Forte & vulnérable
Aujourd’hui, je voulais vous parler de moi !
Une fois n’est pas coutume, je parle des femmes en général mais rarement de moi et de mon parcours.
Pourtant, NAFLORA n’est pas née par hasard. Je ne me suis levée un jour en me disant “tiens, un message qui parlerait aux femmes c’est vendeur non ?”.
🐣 La naissance de NAFLORA
En 2010, je venais d’accoucher de mon 2ème fils et la Belgique était frappée par une vague de neige et de froid atteignant les -20. J’avais d’ailleurs une bronchopneumonie quand j’ai reçu un appel de mon père. “Bruno est parti. Il a mis fin à ses jours.”.
Bruno, était mon demi-frère. SI je dis cela, c’est pour expliquer que nous n’avions pas un lien spécialement proche du à l’écart d’âge mais aussi car il n’était quasiment jamais à la maison. Il était le fils du premier mariage de ma mère et il passait ses week-end chez sa grand-mère ou son père. Mais il était pour moi : mon frère. Celui qui riait fort, qui semblait détacher de tout mais travailleur et courageux dans son quotidien.
Ce coup de fil je l’entends encore et je vois la détresse de ma mère et de mon père pour qui, d’ailleurs, Bruno était comme son propre fils. Je pense aussi à la fille de mon frère qui était encore une petite fille et qui a traverser cette épreuve comme elle a pu et qui est devenu une femme courageuse et généreuse.

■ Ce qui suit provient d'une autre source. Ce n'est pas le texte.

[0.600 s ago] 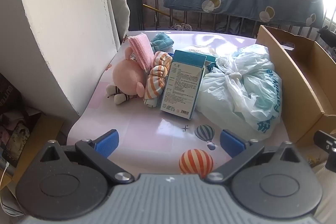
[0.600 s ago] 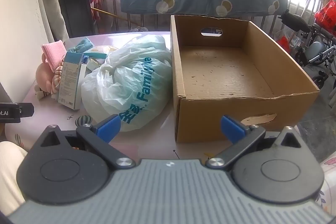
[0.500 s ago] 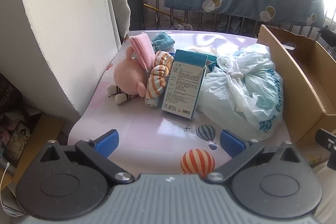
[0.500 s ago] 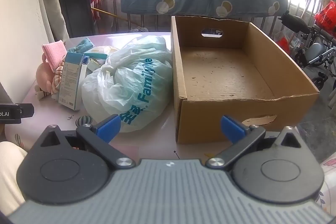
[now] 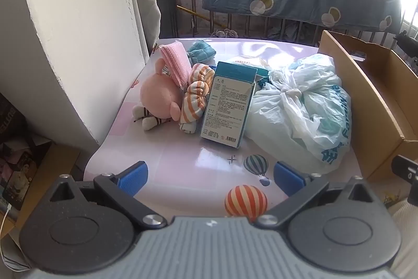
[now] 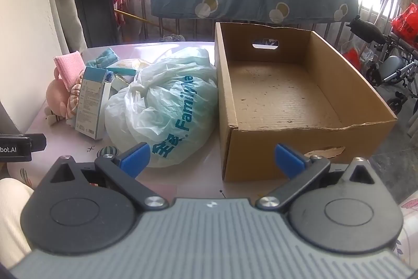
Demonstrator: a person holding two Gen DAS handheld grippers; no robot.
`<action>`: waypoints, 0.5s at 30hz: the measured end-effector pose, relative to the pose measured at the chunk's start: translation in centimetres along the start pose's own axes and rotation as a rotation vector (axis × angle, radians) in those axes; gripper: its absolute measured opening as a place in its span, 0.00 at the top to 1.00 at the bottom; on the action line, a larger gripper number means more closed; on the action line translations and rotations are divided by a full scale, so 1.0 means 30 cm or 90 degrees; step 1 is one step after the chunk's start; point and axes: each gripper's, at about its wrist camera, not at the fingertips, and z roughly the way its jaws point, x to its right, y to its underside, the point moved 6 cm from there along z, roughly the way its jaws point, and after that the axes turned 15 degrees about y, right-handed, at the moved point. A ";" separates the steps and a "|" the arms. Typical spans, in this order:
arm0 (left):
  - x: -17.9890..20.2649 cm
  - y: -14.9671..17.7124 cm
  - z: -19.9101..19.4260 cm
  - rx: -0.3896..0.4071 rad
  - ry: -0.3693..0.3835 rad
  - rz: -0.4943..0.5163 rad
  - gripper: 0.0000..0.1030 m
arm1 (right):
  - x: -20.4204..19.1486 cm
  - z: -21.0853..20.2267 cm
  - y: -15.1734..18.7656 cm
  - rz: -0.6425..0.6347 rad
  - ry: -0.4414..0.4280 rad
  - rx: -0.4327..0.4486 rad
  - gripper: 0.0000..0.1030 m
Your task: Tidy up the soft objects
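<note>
Plush (image 5: 159,98), centre-left on the surface (image 5: 183,169) beside a striped sock (image 5: 196,101): likely light and squashy, best pinched across its body. Left gripper (image 5: 210,174) and right gripper (image 6: 211,157) jaws wide, empty.

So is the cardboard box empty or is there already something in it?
Empty. The right wrist view shows the cardboard box with a bare, speckled floor; the soft things are all still outside it.

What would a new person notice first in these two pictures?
Probably the big empty cardboard box on the right side of the table, beside a knotted white plastic bag. Left of the bag stands a blue-and-white carton, with a pink plush toy and striped socks heaped next to it.
</note>
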 end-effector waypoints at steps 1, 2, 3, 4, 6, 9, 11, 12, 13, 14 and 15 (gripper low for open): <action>0.000 0.001 0.001 -0.001 0.000 0.000 0.00 | 0.001 0.000 -0.001 0.001 0.001 -0.001 0.01; 0.001 0.000 0.003 -0.002 -0.001 0.000 0.00 | 0.001 0.001 -0.001 0.002 0.000 -0.002 0.01; 0.001 0.001 0.004 -0.001 -0.001 0.000 0.00 | 0.003 0.002 -0.001 0.004 0.000 -0.003 0.01; 0.000 0.001 0.004 -0.001 0.000 0.000 0.00 | 0.003 0.004 0.000 0.005 0.001 -0.004 0.01; 0.000 0.000 0.004 -0.001 0.000 0.000 0.00 | 0.004 0.007 0.000 0.006 0.001 -0.007 0.01; 0.000 0.001 0.004 -0.001 0.000 0.001 0.00 | 0.006 0.010 0.000 0.007 0.003 -0.008 0.01; 0.000 0.000 0.006 -0.003 0.000 0.001 0.00 | 0.006 0.011 -0.002 0.006 0.006 -0.007 0.01; 0.001 0.001 0.007 -0.003 -0.001 0.002 0.00 | 0.005 0.011 -0.002 0.006 0.006 -0.007 0.01; 0.002 0.001 0.008 -0.004 -0.001 0.003 0.00 | 0.007 0.010 -0.001 0.007 0.005 -0.007 0.01; 0.002 0.001 0.009 -0.004 -0.002 0.004 0.00 | 0.006 0.011 0.000 0.008 0.005 -0.007 0.01; 0.002 0.000 0.010 -0.004 -0.002 0.004 0.00 | 0.006 0.012 0.000 0.008 0.004 -0.008 0.01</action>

Ce décès a changé ma vie mais surtout mon “moi” profond.
🍷 L’alcool comme anesthésiant
2010. C’est là que l’addiction m’a gagnée ! L’alcool. J’ai commencé à boire pour me sentir plus “gaie”, essayer de rendre le sourire à mes parents, supporter les pertes d’emplois successives, les problèmes de couple. Durant 15 ans j’ai bu. L’alcool a été ma béquille de survie mais aussi pour creuser ma tombe. Bon, creuser sa tombe avec une béquille ça prend du temps 😉. Il faut bien ajouter un peu d’humour à tout cela non ?
💑 Le couple
Je ne m’étendrais pas sur le sujet car je peux dire que j’ai vécu avec un homme travailleur, qui a été un bon père, courageux mais son excès de “contrôle” m’a enlevé toute confiance en moi. Je ne peux dire qu’une seule chose sur cela : insuffisante. J’étais toujours insuffisante à ses yeux.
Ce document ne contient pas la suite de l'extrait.